Problem details:
Your task is to copy the stretch of lines in the records below that begins with the line containing "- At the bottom" and ends with the line containing "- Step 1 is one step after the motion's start", exactly as written, with nothing added.

Data for processing:

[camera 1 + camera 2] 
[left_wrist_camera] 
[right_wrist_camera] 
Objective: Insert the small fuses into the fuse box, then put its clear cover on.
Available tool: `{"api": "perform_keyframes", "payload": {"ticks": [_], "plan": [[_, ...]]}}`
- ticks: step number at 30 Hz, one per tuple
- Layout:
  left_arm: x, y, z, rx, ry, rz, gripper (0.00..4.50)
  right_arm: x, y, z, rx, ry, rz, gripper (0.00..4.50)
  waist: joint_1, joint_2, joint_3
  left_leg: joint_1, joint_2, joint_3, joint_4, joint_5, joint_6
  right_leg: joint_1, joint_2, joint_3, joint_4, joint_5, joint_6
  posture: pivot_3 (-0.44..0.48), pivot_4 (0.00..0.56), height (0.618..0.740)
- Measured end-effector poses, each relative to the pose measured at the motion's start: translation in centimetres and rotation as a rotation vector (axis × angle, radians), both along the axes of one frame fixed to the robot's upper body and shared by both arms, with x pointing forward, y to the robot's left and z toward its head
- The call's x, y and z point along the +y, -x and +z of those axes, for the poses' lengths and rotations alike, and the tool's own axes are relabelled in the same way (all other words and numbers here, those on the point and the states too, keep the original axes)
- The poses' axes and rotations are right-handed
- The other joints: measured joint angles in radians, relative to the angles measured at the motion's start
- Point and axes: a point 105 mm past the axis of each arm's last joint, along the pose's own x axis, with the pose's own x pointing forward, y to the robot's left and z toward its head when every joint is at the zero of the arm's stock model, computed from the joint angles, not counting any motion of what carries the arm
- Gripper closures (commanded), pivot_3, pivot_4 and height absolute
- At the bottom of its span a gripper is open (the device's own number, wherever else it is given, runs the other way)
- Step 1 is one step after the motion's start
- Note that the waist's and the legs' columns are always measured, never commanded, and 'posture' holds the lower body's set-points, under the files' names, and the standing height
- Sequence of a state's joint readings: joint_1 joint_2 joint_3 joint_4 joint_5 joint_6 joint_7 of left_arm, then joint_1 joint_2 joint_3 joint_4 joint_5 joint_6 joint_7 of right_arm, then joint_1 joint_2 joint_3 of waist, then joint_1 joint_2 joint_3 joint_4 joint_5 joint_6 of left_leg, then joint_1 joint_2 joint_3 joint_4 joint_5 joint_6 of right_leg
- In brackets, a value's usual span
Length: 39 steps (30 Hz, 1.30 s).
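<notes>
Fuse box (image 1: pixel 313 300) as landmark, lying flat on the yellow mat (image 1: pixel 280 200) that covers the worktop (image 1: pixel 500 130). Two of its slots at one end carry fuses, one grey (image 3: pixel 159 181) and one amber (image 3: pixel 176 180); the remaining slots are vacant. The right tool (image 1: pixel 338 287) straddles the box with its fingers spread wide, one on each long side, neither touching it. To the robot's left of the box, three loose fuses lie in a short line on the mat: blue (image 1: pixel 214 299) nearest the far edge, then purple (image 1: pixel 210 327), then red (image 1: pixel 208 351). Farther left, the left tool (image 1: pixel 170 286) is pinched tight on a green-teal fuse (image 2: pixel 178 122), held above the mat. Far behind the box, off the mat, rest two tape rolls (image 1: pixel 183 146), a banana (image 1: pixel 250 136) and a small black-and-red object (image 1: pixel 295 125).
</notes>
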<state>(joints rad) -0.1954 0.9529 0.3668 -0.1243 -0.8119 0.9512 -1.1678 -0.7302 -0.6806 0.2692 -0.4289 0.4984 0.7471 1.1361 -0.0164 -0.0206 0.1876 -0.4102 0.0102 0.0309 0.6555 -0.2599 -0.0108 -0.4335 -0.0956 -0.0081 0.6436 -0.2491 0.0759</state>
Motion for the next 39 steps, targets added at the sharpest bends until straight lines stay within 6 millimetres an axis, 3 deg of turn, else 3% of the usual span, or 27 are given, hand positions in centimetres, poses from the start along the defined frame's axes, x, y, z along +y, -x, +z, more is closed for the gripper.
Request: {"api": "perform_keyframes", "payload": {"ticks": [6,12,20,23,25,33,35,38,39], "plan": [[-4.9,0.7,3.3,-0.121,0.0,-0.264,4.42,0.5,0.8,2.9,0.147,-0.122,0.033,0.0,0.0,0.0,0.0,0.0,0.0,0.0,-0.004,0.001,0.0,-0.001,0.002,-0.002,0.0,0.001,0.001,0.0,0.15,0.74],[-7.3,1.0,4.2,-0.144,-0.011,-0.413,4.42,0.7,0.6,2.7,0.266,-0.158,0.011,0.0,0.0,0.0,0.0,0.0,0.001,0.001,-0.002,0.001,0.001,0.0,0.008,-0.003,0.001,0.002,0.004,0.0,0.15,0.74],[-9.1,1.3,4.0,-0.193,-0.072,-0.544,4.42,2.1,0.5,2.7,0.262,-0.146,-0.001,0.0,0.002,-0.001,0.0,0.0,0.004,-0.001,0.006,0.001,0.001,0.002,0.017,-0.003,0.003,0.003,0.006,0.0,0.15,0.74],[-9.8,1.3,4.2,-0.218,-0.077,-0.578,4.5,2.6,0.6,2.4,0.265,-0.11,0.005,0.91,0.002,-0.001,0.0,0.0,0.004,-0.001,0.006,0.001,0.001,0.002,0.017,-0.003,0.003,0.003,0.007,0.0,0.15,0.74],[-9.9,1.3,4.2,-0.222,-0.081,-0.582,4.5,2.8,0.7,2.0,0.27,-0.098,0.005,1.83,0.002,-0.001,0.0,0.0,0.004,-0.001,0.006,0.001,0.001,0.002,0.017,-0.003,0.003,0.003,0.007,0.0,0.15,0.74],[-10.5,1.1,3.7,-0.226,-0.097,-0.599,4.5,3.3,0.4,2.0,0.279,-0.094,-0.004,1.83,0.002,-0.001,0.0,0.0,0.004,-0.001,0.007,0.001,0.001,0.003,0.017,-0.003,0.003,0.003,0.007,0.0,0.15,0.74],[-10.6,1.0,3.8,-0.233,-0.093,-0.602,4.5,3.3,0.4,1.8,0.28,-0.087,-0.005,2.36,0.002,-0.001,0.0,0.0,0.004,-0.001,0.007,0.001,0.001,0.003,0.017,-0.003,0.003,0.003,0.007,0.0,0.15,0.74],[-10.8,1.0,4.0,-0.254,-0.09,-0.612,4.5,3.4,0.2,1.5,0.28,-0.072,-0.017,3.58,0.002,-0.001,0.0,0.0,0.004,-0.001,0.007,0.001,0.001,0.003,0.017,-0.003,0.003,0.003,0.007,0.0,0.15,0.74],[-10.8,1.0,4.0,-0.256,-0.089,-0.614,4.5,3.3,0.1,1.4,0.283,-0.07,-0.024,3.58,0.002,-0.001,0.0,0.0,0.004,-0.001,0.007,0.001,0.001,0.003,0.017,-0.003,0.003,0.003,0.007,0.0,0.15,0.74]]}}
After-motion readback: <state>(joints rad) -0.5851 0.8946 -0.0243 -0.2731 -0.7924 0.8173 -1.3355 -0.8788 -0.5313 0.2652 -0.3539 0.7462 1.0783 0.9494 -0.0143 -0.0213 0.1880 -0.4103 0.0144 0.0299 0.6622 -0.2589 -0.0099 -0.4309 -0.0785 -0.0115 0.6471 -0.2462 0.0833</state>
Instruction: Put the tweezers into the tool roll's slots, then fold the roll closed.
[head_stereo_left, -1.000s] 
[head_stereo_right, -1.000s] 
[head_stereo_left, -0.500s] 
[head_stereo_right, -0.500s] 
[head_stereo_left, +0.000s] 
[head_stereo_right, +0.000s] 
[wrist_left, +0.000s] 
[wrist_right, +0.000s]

Problem solution:
- At the bottom of its span a gripper is open (the device's own number, wherever else it is given, runs the other way)
- Step 1 is one step after the motion's start

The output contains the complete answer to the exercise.